The source VM has 4 vdisk images, and organised as LVM PV, VG and LV like this :
Allow incus-migrate to import a directory or disk image into a custom storage volume. This could then be attached to any instance you want.
Based on 1), have the instance migration logic have a menu option to add additional disks which would then import them as custom volumes and then attach them
Just as a side note (and I realise this is architectural and unlikely to change): I do find it limiting how Incus has separate concepts for the VM main disk and additional “storage” disks, and it’s not possible to use one as the other, or convert one to the other.
It means, for example, that I can’t shut down a VM, attach its primary disk to another VM, start that VM and perform maintenance on the original disk. Or I can’t run a script in a VM to build another VM in an attached storage disk.
The only way I know to do this is to boot from an ISO image, and then “incus exec” into the VM which is now running from ISO. But that means you’re either stuck with published ISOs (and have to install required packages each time you boot them); or you have to build your own bootable ISO.
A lot of internal logic depends on the fact that each instance has exactly one root disk at any one time and that it cannot be shared with any other instances. That’s unlikely to be something that will change in the near future due to how much internally depends on that.
That said, attaching an ISO image isn’t quite your only option. Something we’ve been doing for some customer migration projects has been having a full fledged VM disk as a custom volume, then attaching that to whatever VM we want to boot from it and set boot.priority=10 so it takes precedence over the local VM disk.
That allowed us to have a full stateful VM install that we could move from one VM to another as a temporary primary disk so we can go and inspect the VM’s root disk.
Thank you - that’s interesting, and probably easier to create than a custom ISO image.
Having said that, I’m not quite sure about the most direct way to create such a volume.
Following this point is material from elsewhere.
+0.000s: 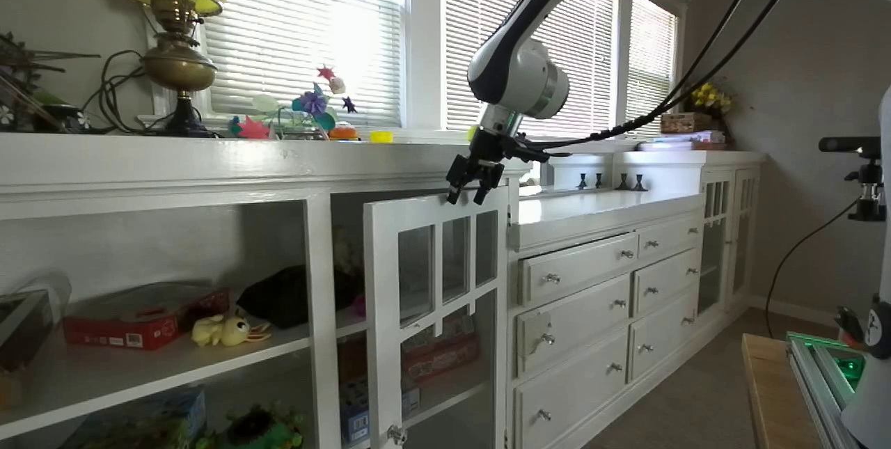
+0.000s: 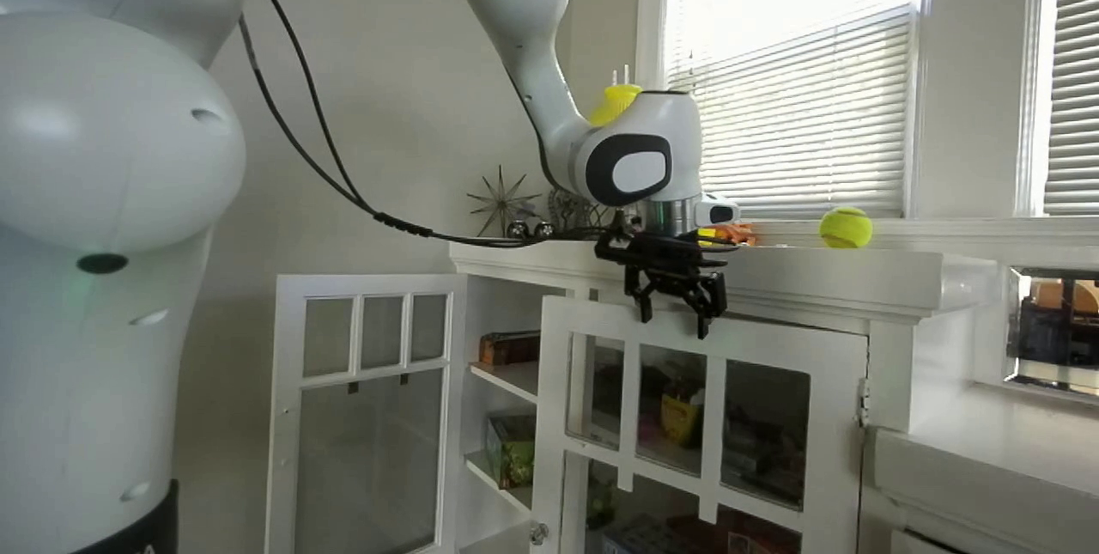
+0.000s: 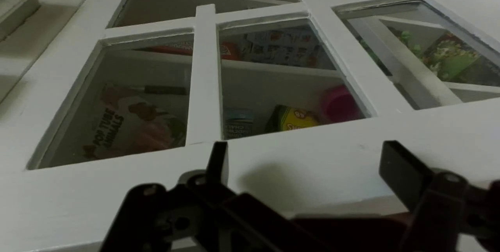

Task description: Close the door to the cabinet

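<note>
The white cabinet door [image 1: 381, 296] with glass panes stands partly open, swung out from the cabinet [image 1: 319, 296]. It also shows in an exterior view [image 2: 833, 425] and fills much of the wrist view [image 3: 312, 166]. Its hinges are at the drawer side, and its knob [image 1: 397, 434] is on the free edge. My gripper [image 1: 466, 198] is open and empty, pointing down at the door's top rail, outside the glass. Its fingers show apart in an exterior view [image 2: 674, 325] and in the wrist view [image 3: 304, 146]. Whether they touch the door I cannot tell.
Another glass-paned door [image 2: 288, 417] of the cabinet stands wide open. A red box [image 1: 139, 327] and a yellow plush toy [image 1: 226, 331] lie on the shelf. A lamp [image 1: 179, 66] and a tennis ball [image 2: 846, 228] are on top. Drawers [image 1: 571, 341] adjoin the hinge side.
</note>
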Controlling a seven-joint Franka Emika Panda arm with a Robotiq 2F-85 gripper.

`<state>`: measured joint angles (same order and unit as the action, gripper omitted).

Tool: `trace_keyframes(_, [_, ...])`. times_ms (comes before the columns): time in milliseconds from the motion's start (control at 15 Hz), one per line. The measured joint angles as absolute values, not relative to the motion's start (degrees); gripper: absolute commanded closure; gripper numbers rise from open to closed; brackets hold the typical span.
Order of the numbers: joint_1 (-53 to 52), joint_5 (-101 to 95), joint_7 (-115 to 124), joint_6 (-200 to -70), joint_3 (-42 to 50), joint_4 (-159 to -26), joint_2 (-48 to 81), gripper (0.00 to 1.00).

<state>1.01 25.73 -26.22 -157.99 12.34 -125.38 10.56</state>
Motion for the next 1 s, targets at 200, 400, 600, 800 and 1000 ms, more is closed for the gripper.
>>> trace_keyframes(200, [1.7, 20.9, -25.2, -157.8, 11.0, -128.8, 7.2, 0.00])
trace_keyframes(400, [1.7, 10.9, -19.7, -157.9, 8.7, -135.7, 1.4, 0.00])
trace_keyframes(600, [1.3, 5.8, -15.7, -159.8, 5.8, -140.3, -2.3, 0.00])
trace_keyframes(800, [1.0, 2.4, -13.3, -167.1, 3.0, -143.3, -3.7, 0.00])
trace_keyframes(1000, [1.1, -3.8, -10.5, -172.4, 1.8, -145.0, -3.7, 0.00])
I could create a regular VM from images:, and attach a storage volume of the same size. But then without booting it, is there a clean way to dd from the main volume to the storage volume?
In effect, what I want to do is to delete the VM, but convert its disk into a standalone storage volume.
Nothing particularly clean as of right now though the suggested improvement to incus-migrate above will make that much easier as you’ll be able to point incus-migrate at any disk image and load that as a custom volume that you can then attach to a VM.
For now I’d probably do the the dirty way by booting the VM with both disks and dd the data across. That should work fine and won’t require local root access.